### [DIRECTIONS]
State how many lines of the data below hold the string "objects", giving nothing but the number.

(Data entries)
☆ ☆ ☆
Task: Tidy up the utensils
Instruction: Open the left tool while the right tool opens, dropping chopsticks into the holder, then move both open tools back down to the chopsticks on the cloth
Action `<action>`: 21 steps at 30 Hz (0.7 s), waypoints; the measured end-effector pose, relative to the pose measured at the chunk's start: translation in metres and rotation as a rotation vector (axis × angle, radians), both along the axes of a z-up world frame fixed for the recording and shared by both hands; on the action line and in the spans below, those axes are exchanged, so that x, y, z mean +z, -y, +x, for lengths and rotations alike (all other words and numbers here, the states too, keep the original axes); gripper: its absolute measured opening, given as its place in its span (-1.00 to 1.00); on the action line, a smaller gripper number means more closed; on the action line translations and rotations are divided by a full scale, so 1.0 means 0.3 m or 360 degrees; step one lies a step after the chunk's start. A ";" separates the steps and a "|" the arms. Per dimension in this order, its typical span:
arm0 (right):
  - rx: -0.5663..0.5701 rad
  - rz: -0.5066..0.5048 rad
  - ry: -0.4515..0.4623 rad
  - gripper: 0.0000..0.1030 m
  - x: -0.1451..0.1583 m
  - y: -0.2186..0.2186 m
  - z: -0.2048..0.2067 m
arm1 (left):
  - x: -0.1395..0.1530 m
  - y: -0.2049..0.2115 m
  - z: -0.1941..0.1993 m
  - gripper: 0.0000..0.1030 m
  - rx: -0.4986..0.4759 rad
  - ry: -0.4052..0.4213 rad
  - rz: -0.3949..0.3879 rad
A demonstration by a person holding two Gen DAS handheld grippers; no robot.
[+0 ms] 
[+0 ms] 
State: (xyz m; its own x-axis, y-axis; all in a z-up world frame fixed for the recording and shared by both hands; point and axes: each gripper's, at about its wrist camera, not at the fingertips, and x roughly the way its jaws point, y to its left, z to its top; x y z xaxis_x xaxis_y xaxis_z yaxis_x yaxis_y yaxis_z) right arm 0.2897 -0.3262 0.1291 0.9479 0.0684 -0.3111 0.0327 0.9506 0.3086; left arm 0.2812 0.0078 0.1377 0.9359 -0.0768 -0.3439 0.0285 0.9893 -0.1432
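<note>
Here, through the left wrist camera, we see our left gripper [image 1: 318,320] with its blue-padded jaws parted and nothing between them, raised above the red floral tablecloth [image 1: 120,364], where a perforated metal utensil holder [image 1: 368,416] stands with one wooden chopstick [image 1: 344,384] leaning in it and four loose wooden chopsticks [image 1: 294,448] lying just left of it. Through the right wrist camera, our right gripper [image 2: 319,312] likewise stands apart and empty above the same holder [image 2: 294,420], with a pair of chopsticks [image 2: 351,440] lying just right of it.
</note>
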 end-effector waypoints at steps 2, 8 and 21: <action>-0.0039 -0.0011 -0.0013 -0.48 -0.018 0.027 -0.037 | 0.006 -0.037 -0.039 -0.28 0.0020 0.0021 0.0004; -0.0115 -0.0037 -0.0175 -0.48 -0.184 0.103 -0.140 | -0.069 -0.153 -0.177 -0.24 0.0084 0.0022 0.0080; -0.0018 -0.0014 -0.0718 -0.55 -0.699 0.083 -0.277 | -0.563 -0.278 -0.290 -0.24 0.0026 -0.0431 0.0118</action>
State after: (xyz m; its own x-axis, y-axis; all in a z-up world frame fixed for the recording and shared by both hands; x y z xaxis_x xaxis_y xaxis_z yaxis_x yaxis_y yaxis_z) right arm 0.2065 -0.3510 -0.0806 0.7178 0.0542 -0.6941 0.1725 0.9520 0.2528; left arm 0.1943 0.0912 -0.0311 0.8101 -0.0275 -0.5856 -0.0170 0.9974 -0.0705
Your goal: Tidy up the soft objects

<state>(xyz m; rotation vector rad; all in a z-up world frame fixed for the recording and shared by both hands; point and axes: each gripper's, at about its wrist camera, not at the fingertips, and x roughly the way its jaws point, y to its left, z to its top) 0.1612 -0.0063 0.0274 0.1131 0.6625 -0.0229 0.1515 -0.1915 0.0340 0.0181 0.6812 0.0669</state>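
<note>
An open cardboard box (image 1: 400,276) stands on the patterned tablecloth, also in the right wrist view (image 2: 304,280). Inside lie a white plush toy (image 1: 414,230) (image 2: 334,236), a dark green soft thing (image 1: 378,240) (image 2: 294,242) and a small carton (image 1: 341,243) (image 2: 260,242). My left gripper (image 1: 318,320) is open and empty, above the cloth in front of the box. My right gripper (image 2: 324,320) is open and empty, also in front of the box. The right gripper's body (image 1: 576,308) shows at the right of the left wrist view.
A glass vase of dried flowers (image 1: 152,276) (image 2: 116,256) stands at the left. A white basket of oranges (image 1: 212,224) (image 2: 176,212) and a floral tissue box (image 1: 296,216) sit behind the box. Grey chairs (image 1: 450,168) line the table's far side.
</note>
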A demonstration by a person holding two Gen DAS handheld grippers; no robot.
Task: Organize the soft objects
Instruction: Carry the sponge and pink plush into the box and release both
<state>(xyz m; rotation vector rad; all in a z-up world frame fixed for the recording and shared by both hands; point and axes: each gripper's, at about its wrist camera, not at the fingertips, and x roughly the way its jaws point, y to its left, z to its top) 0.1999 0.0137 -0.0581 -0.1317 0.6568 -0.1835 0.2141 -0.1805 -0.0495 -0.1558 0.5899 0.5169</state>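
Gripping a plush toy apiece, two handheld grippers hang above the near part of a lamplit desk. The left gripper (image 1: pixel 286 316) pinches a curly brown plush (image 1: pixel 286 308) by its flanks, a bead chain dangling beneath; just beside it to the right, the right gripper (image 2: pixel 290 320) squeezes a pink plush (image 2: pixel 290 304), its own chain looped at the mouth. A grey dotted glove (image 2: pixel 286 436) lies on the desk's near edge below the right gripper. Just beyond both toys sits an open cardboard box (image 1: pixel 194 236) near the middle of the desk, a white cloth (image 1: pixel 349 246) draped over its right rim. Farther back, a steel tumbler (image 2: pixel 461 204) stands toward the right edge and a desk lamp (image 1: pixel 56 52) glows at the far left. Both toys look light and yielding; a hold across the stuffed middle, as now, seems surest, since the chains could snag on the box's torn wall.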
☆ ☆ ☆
### [RESPONSE AREA]
2